Aus Protest erwächst Widerstand
"Wer an die Wand gedrückt wird, wird unberechenbar"
Ärztedemonstration am 22. September 2006 in Berlin
Erkrath (ots)
Die Gesundheitsreform wird nach Ansicht der Freien Ärzteschaft e.V. (FÄ) zehntausende Praxen in den wirtschaftlichen Ruin treiben. FÄ-Präsident Martin Grauduszus warnt im Vorfeld der zentralen Ärztedemonstration, die am 22. September 2006 in Berlin stattfindet: "Wer an die Wand gedrückt wird, wird unberechenbar."
Praxispleiten sind unausweichlich, wenn die Privathonorare - wie geplant - auf das Niveau der gesetzlichen Kassen abgesenkt würden. "Damit gehen wir platt, von einer Minute auf die nächste", sagt Grauduszus. "Wir verlieren unser Einkommen und unsere Existenz, was schlimm genug ist, aber die Patienten verlieren eventuell ihr Leben", sagt der niedergelassene Allgemeinmediziner. Die Politik schaffe mit ihrer Aushungerung der ambulanten Versorgung den Übergang in die Staatsmedizin, die vor allem durch Mangel gekennzeichnet sein wird. Von den mehr als 500.00 Mitarbeitern, die in deutschen Praxen beschäftigt sind, werde zudem eine große Zahl beim Arbeitsamt landen.
Die Freie Ärzteschaft befürchtet, dass mit der geplanten Gesundheitsreform eine in der Bundesrepublik nie gesehene Vernichtung von freiberuflichen Betrieben stattfindet, aber auch vieler Kliniken, die in die Zahlungsunfähigkeit getrieben werden, damit sie übernahmereif sind. Grauduszus sieht hier das beabsichtigte Ziel von Bundeskanzlerin Angela Merkel: "Dadurch können private Großinvestoren unser Gesundheitswesen übernehmen."
Hoffnungen auf eine Kursänderung, quasi in letzter Minute, macht sich die Freie Ärzteschaft nicht mehr. In den Koalitionsparteien und im Staatsapparat gebe es keine alternativen Konzepte, so Grauduszus. Die Ärzteschaft werde gleichwohl nicht aufgeben, sie organisiert flächendeckende Praxisschließungen, Massendemonstrationen und die Rückgabe der Kassenzulassung auf breiter Front, um klarzumachen, dass niedergelassene Mediziner den vorgezeichneten Weg in den Ruin nicht mitgehen werden. Aus dem "2. Ärztetag der Basis" in Köln, zu dem die Freie Ärzteschaft am 11. November 2006 einlädt, soll aus der Protest- eine Widerstandsbewegung erwachsen.

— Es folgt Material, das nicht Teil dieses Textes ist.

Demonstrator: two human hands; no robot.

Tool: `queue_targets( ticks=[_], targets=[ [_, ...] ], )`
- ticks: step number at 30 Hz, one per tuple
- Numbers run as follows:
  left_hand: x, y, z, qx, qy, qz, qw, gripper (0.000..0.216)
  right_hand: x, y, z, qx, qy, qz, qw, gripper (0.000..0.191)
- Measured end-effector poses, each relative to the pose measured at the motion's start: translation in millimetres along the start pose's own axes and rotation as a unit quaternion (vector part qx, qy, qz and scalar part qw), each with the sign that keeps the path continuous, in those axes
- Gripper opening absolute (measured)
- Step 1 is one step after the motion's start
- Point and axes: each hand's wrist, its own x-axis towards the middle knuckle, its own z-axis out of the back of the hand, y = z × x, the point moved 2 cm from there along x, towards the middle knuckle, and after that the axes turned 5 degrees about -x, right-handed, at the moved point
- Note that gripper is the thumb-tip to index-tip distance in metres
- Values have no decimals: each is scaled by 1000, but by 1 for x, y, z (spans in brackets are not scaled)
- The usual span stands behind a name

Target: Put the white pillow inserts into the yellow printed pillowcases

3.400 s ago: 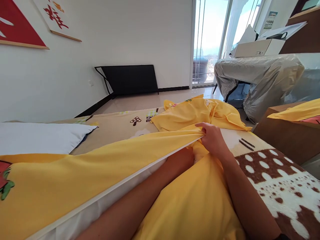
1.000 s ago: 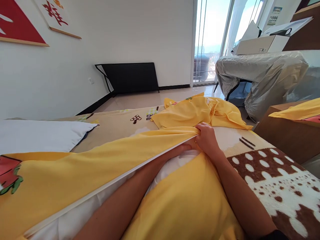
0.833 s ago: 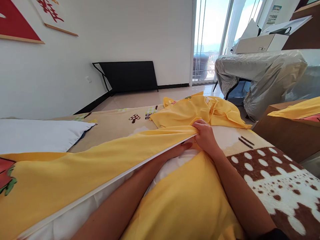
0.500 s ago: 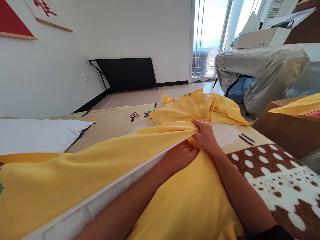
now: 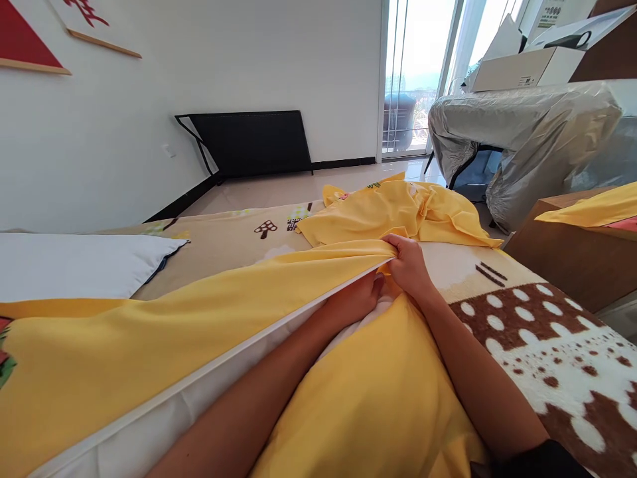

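Note:
A yellow pillowcase (image 5: pixel 164 325) with a white zip edge lies across the bed in front of me, a white pillow showing in its opening. My right hand (image 5: pixel 409 265) is closed on the far corner of the pillowcase's upper edge and holds it up. My left hand (image 5: pixel 357 299) reaches inside the opening under that edge, resting on the white pillow (image 5: pixel 351 325); its fingers are partly hidden by the cloth.
A brown and white patterned blanket (image 5: pixel 537 325) covers the bed. A crumpled yellow cloth (image 5: pixel 398 212) lies beyond my hands. A white pillow (image 5: pixel 74 265) sits at the left. A wooden cabinet (image 5: pixel 572 259) and plastic-wrapped furniture (image 5: pixel 522 133) stand at the right.
My left hand has pushed in and out of the pillowcase opening, and more white pillow shows beside it now. My right hand has stayed closed on the corner.

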Motion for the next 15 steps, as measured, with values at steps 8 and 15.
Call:
queue_targets(
  ticks=[8, 15],
  targets=[
    [2, 6, -2, 3, 6, 24, 1000, 36, 2, 0, 3, -12, 26, 49, 998, 35],
    [0, 5, 1, -3, -3, 57, 998, 37, -2, 4, 3, -113, 28, 58, 991, 46]
  ],
)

Grauduszus: "Wir müssen uns unseren Platz im Gesundheitswesen erzwingen". Für freiberufliche Praxen heißt das, sich in Zukunft dem freien Markt zu stellen und auf das Sachleistungsprinzip zu verzichten. Nach Ansicht der Freien Ärzteschaft bleibt nur ein System der Direktabrechnung mit dem Patienten und Erstattung durch eine Versicherung. "Wenn die Kostenerstattung mit Direktabrechnung nicht als Regelfall ins das Sozialgesetzbuch V aufgenommen wird, werden wir langfristig nur noch als Privatärzte überleben". Auch Kassenpatienten werden dann in freien Praxen auf Rechnung behandelt. "Der Staat", so Martin Grauduszus, " lässt uns keine andere Wahl".